I agree with the man in the cartoon and disagree with jnthn.Being "alternative" does not mean something is "genius". A five hour long opera with no storyline does not sound genius to me, and neither was Donnie Darko. DD was not groundbreaking at all and did not present anything new or appeal to me on any level. Some genuinely did and I respect that, but a lot of people just want to be a part of the "crowd".I do agree that if you can't explain why something is 'genius' than you shouldn't be calling it such. And no, just because Donnie is on anti-depressants too doesn't make it a genius film
I didn't realise there was this whole 'anti-hipster' antipathy towards Donnie Darko - to me it's just a film I saw in uni, about 8/9 years ago, that was pretty decent.But my point wasn't really about whether DD was genius or not, just that you don't have to be able to explain what something was about to say why it's genius. cf. (at least some of) the films of David Lynch - where I find attempts at explanation to be actually detrimental.
Just because you can't explain why something is genius it doesn't mean that it isn't. It only means that YOU are not a genius.
If one isn't a genius how can one appreciate genius?
We can't appreciate Einstein or Mozart?
We can. Can you explain why what they accomplished is genius?

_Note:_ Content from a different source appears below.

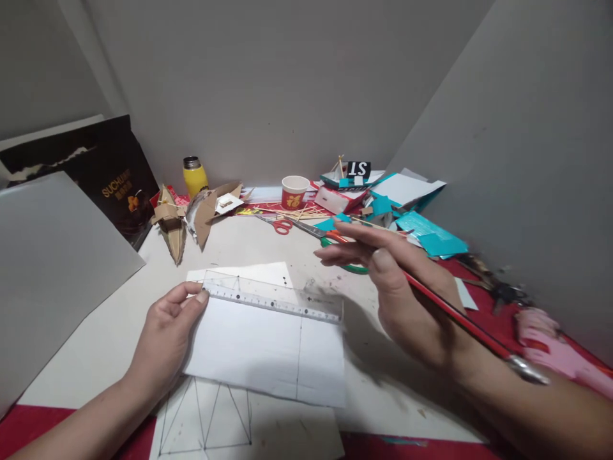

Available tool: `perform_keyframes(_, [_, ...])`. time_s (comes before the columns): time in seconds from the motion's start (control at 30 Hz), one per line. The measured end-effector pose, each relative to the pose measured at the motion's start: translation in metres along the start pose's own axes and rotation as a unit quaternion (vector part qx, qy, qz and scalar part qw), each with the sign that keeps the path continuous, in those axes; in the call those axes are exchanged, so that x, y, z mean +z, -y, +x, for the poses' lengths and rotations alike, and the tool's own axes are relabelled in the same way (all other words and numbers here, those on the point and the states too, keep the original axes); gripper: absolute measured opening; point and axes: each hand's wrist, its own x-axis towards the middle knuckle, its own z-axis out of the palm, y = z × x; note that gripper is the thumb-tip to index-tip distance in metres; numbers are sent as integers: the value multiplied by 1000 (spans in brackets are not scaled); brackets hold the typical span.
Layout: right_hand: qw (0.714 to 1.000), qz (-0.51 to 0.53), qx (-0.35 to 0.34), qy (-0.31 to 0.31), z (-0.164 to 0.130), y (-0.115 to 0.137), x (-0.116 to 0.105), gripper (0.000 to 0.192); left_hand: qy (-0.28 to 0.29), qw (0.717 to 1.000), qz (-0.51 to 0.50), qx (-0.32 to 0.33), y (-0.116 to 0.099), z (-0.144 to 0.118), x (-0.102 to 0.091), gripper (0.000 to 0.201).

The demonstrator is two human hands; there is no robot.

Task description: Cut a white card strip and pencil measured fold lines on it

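Observation:
My left hand (167,338) holds the left end of a clear plastic ruler (272,297), thumb and fingers pinching it at the edge of a white sheet of paper (268,348). The ruler lies across the top of that sheet, which bears a pencilled vertical line. My right hand (397,287) hovers to the right, above the table, gripping a red pencil (460,316) whose metal end points back toward my forearm. A second white sheet (239,428) with drawn triangles lies partly under the first, near the front edge.
Red-handled scissors (280,225), a red paper cup (294,191), a yellow bottle (194,176), cardboard models (175,223), teal paper scraps (431,236) and wooden sticks crowd the back. A grey board (52,268) leans at left, a grey wall at right. A pink object (550,342) lies at right.

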Motion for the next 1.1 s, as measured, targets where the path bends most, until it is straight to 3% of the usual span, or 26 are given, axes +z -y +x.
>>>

By the same token, just because something's genius doesn't mean there doesn't come a time where you should shut up about it.
> It only means that YOU are not a genius.It also means you are not qualified to determine if the work is genius or not.If NOBODY can explain why a work is "genius", it isn't. Not everybody understands relativity, but some people do, and they all agree it's a work of genius, so it probably is. In contrast, despite all their acclaim, nobody can explain why Donnie Darko or Finnegan's Wake are works of genius, so they probably aren't.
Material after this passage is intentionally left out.